## Supplied data:
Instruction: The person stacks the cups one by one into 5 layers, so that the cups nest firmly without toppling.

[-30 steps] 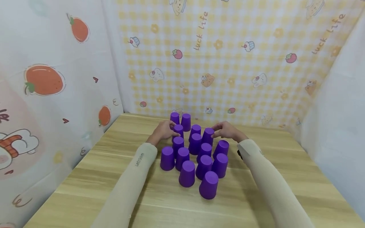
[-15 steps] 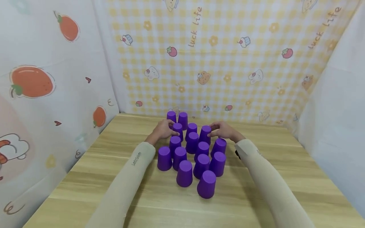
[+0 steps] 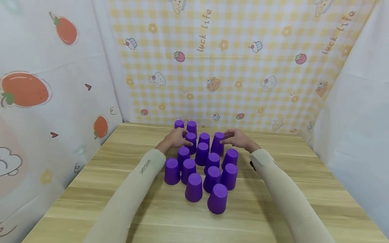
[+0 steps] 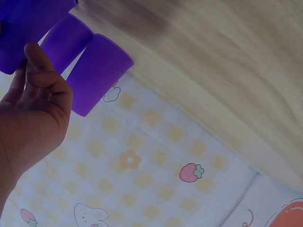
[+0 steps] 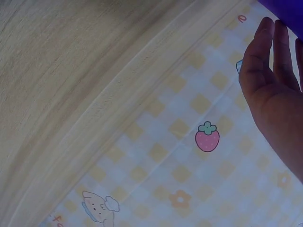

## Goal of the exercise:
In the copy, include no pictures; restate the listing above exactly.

## Exercise solution:
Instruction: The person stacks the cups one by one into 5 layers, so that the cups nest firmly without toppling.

[-30 steps] 
[-15 steps] 
[+0 steps] 
[+0 steps] 
[+0 steps] 

No other output belongs with this exercise.